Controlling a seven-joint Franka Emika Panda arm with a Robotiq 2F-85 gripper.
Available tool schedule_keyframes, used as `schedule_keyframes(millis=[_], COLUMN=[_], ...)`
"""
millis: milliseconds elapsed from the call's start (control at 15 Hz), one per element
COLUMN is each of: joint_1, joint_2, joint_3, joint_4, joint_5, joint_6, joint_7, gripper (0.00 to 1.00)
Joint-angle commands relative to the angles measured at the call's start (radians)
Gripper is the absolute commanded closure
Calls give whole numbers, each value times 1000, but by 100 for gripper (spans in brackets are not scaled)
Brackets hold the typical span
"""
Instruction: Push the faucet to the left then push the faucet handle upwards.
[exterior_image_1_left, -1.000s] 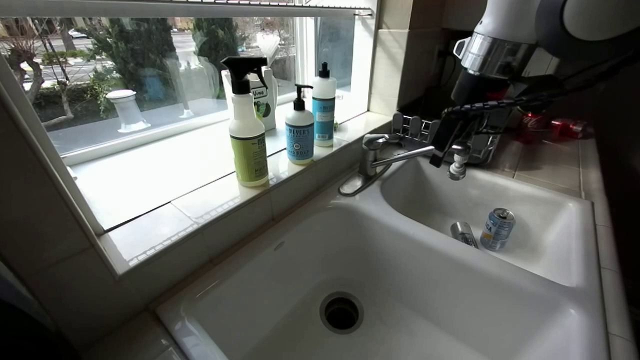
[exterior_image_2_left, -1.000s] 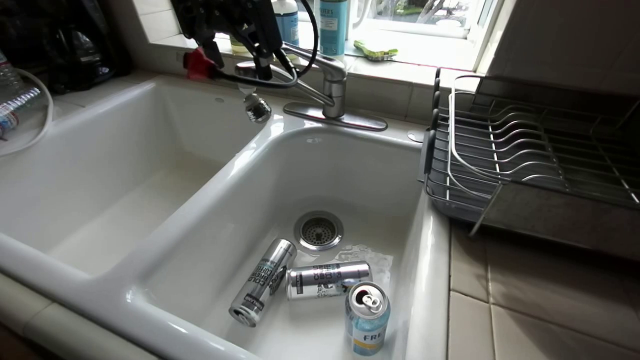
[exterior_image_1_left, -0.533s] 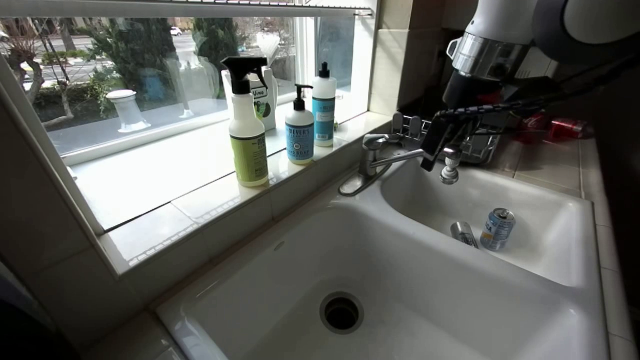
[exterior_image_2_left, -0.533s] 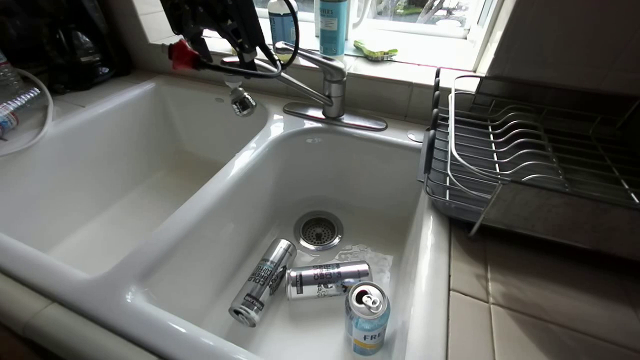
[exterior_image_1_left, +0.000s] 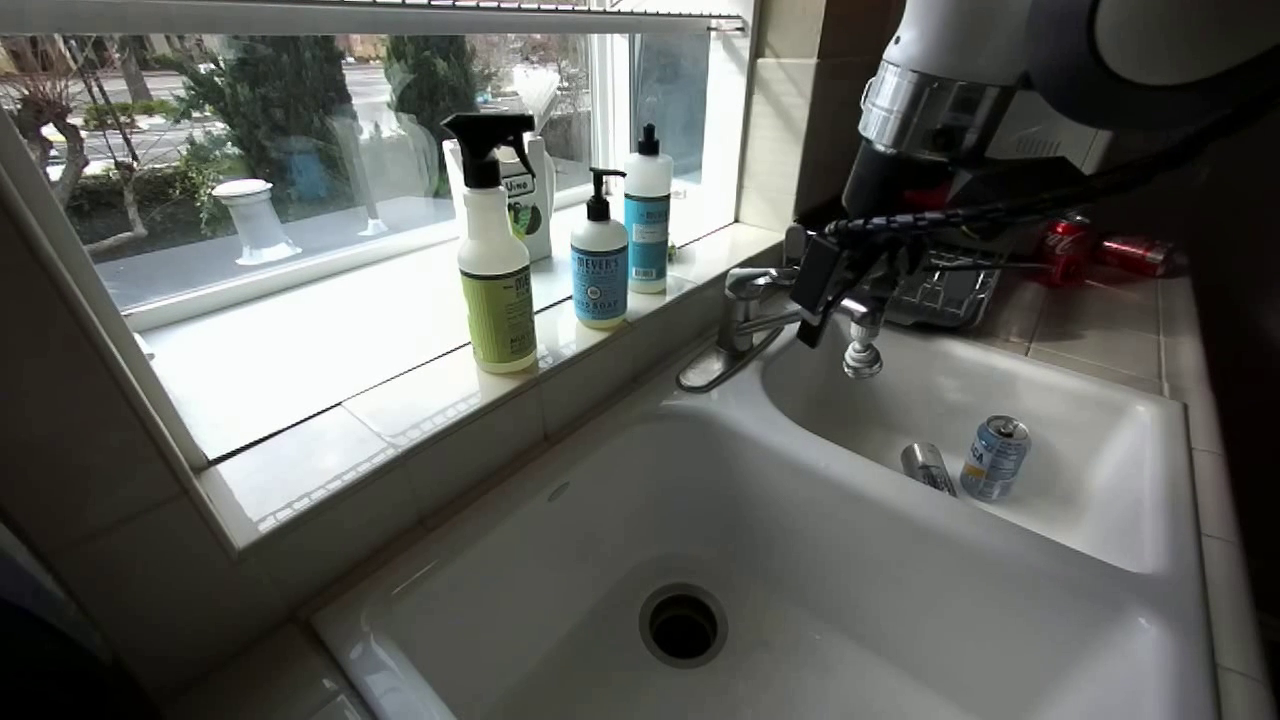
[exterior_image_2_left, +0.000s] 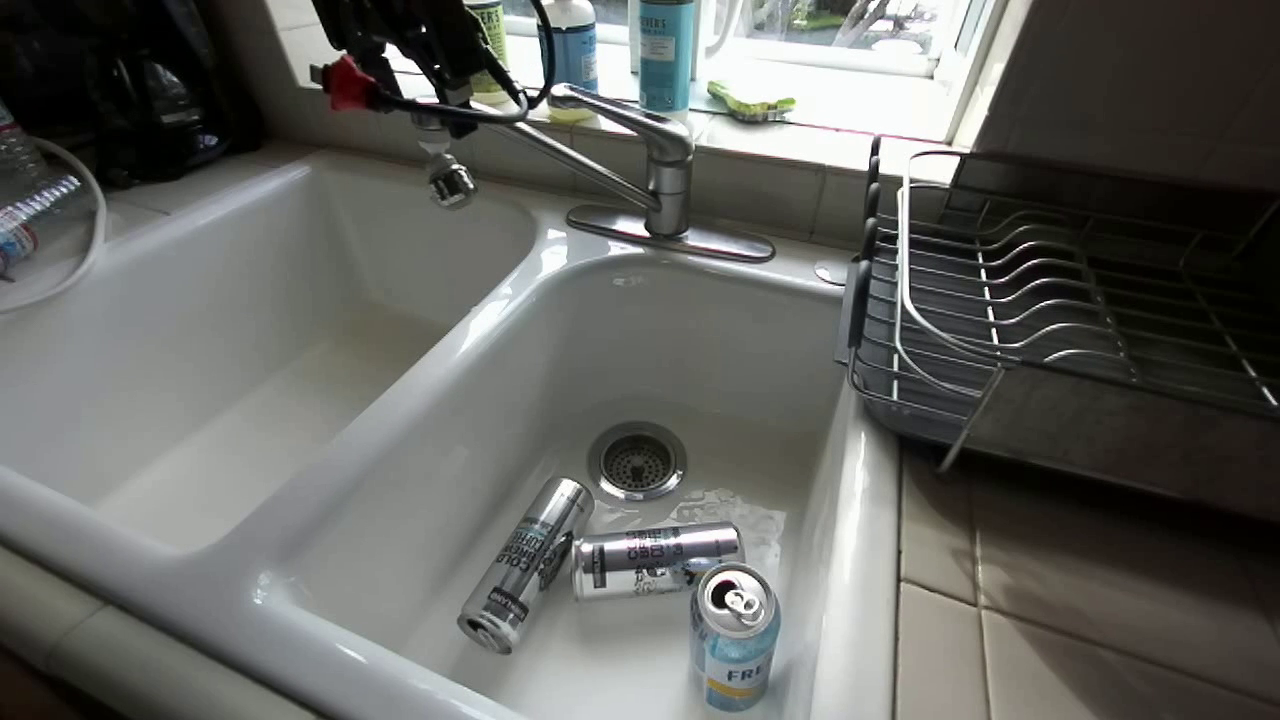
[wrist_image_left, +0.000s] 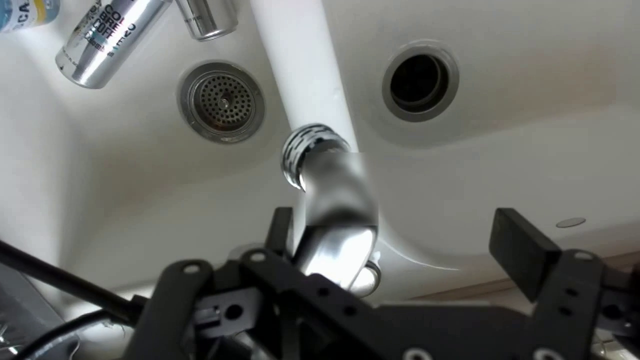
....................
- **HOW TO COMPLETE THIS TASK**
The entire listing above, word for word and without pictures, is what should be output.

- **ANSWER BELOW**
Controlling a seven-joint Franka Emika Panda arm with a Robotiq 2F-85 gripper.
Available tool schedule_keyframes, used as `schedule_keyframes(millis=[_], COLUMN=[_], ...)`
"""
millis: milliseconds elapsed from the call's start (control at 15 Hz), one per element
COLUMN is each of: joint_1, joint_2, joint_3, joint_4, joint_5, joint_6, joint_7, gripper (0.00 to 1.00)
Joint-angle commands relative to the angles measured at the call's start (radians)
Gripper is the absolute commanded closure
Calls give whole numbers, each value times 1000, but by 100 for gripper (spans in brackets are not scaled)
Brackets hold the typical span
"""
Instruction: Push the faucet to the left then push the faucet handle upwards.
[exterior_image_1_left, -1.000s] 
[exterior_image_2_left, -1.000s] 
[exterior_image_1_left, -0.533s] 
[exterior_image_2_left, -0.533s] 
[exterior_image_1_left, +0.000s] 
[exterior_image_2_left, +0.000s] 
[wrist_image_left, +0.000s] 

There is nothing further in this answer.